◆ **WHAT THE TASK REQUIRES**:
What you produce should be an exact transcription of the data, minus any pictures.

━━ DATA EXCERPT

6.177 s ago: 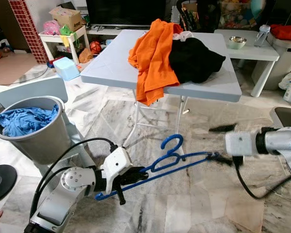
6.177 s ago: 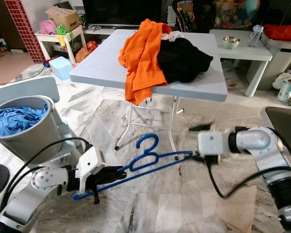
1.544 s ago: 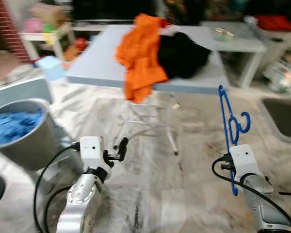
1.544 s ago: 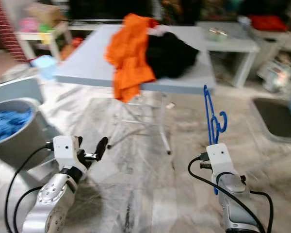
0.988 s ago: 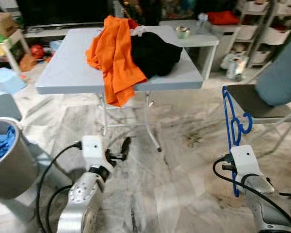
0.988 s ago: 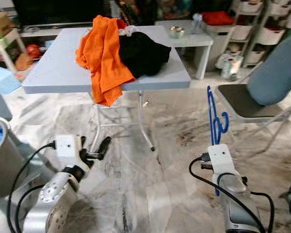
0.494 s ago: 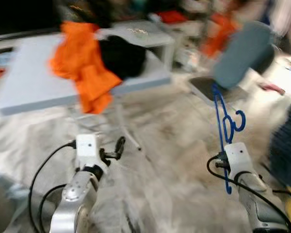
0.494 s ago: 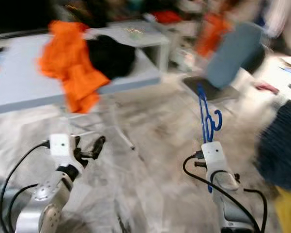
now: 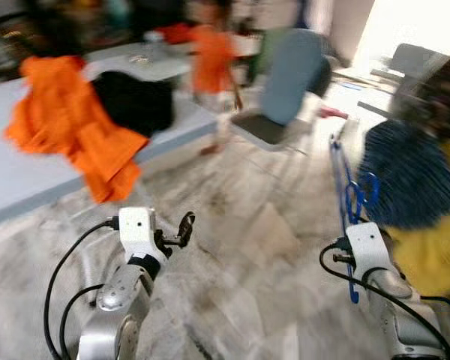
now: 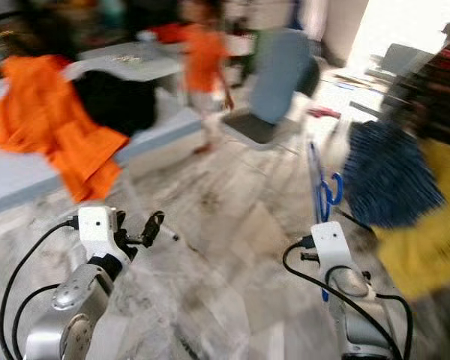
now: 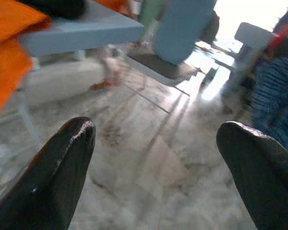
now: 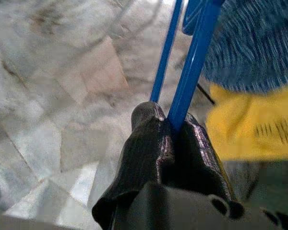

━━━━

◆ **WRITTEN ANSWER**:
6.177 s ago: 
6.177 s ago: 
1.544 s ago: 
1.544 s ago: 
0.988 s ago: 
0.988 s ago: 
0.494 s ago: 
0.494 s ago: 
now: 
now: 
now: 
now: 

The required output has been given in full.